Now is the perfect time of year for mole trapping

Posted by Hobson on Thursday, 28th of January 2010

NOW that the shooting season has finished in the UK, although there are still a couple more weekends of sport to enjoy around our home in France, the last few days have at least allowed us all the chance to dry out after the tremendous rains of mid-January.

Never have I been out and got wet so often, giving all of my coats a thorough testing in the process. The loden and tweed types kept me dry even if during the course of the day they became increasingly heavy as they seemed to absorb the rain but I was disappointed with a Gortex-type coat made by Browning that I bought from our local Decathlon.

The label claims it is ‘the best there is’ so I thought it would be the ideal lightweight coat for wet weather and parted with my 70 Euros on the strength of it. When my particular coat was put to the test this claim proved a little optimistic but, having said that, my son bought an identical one at the same time and he reckons his has kept him dry throughout the whole of this period.

However, we both agree they are effective against gale force winds so for that reason alone I shall continue to wear mine over a fleece on cold, windy, but dry days when standing in the Gun line next season.

Cold moles

I learned recently that moles do not like draughts so perhaps there’s a market for wind-proof coats there! I mention it because, as any of you who might have seen our garden in France last year will know, I’ve not had much success at catching the moles that are rapidly turning our lawn into something resembling the moon’s surface.

A professional mole-catcher told me the reason I’ve been so unsuccessful with my trapping is because I’ve apparently not been careful enough in covering up the surface after I’ve set a trap. The mole then feels the draught and makes every effort to close it, filling my trap with soil as he does so.

One of my first jobs now that the shooting season is over and I have a little more time, although I am getting a little worried about the rapidly approaching deadline for a book on which I’m currently working, is to make a concentrated effort to begin trapping again. According to my mole-catching friend, it is the perfect time of year to do so.

Expensive, useless and dangerous

I think trapping, now that the use of strychnine is impossible, is the only sure way of eradicating such pests. Smoke bombs; sonic noise-makers; children’s windmills stuck into the runs, and a whole host of other supposedly effective scaring methods have so far proved expensive and useless.

Many claim to have a dog or cat that will dig up and kill moles or that one should stand quietly with a garden fork and spear the beast as it heaves up yet another Vesuvius sized crater but, although the odd animal may well have been taken by these strange ways, they are not the way forward.

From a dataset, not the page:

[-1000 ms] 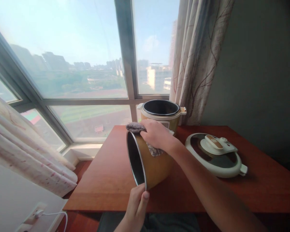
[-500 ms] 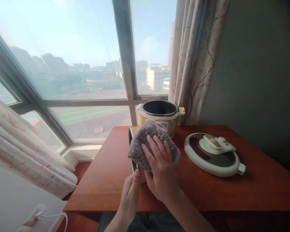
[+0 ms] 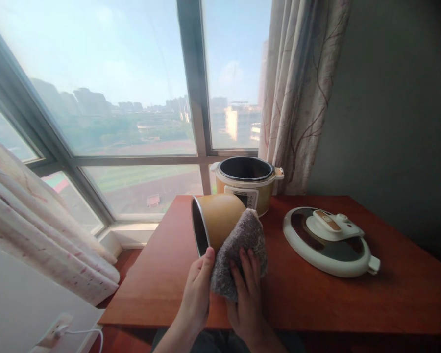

Neither is, as famously recommended by the comedian Jasper Carrott in his one-man shows, sitting on a step ladder and blasting away with a shotgun once any soil movement is seen!

Other methods are positively dangerous. A very famous television actor who is a great friend of my wife’s sister recently showed me some very nasty scar tissue on his arm and leg – a result of severe burns collected as a consequence of attempting to set fire to petrol poured down a mole run.  

Weasels and stoats

Weasels have been known to use mole runs in order to gain entry to the grass runs of game rearing pens.

I have written before in these pages of when, many years a go, it happened to me and as a result I was fascinated to read a similar account some time later by fellow Countryman’s Weekly scribe, Robert Hocking, thus proving that such tactics were not the work of a one-off opportunist.

Writing in Ten Years of Game-keeping, published in 1909, Owen Jones described an incident where one of his under keepers had told him of a pheasant’s nest in which the eggs had completely disappeared without any outward signs of disorder.

He wrote: “I went with him to reconstruct the crime. There, right enough, was the empty nest. Not one of the dead oak leaves on which the eggs had rested disturbed nor could I trace a sign of a human footprint.

“I knelt down and was feeling round the edge of the nest when my finger went down a mole hole and against something hard and round and smooth. I retrieved all the eggs…asked for a trap, set it in the nest (with twigs above to keep out pheasants), and soon laid by the legs a fine dog weasel.”

Weasels and stoats are obviously a potential problem on the wild bird shoot where either will make short work of a nesting partridge or her chicks and their numbers should therefore be controlled in such situations.

Elsewhere, however, their numbers are nowadays generally so inconsequential that they do not pose much of a danger to the average shoot. In fact if anything they may be a cause of concern  to the countryside conservationist.

Easy to trap

I have found in the past a litter of stoats very easy to trap. They will generally have a litter in disused or blind rabbit burrows or in and around a clump of fallen wood and it is often possible to see where the youngsters have flattened an area of vegetation or enjoyed a gambol through a hollow stump or around a tree trunk.

A correctly set and decently camouflaged tunnel trap will, over a very short space of time, catch both the mother and the youngsters. This is due, at least in part, to their overwhelming curiosity.

They will also seek refuge in a hole when alarmed but not pursued and will quite often appear again almost immediately at the entrance. But they are so quick that it is impossible to get your gun up and a shot fired before they retreat.

I solved the difficulty on one occasion by training my gun on the hole and pulling the trigger just as soon as the stoat’s head appeared but I suspect my success was the exception rather than the rule.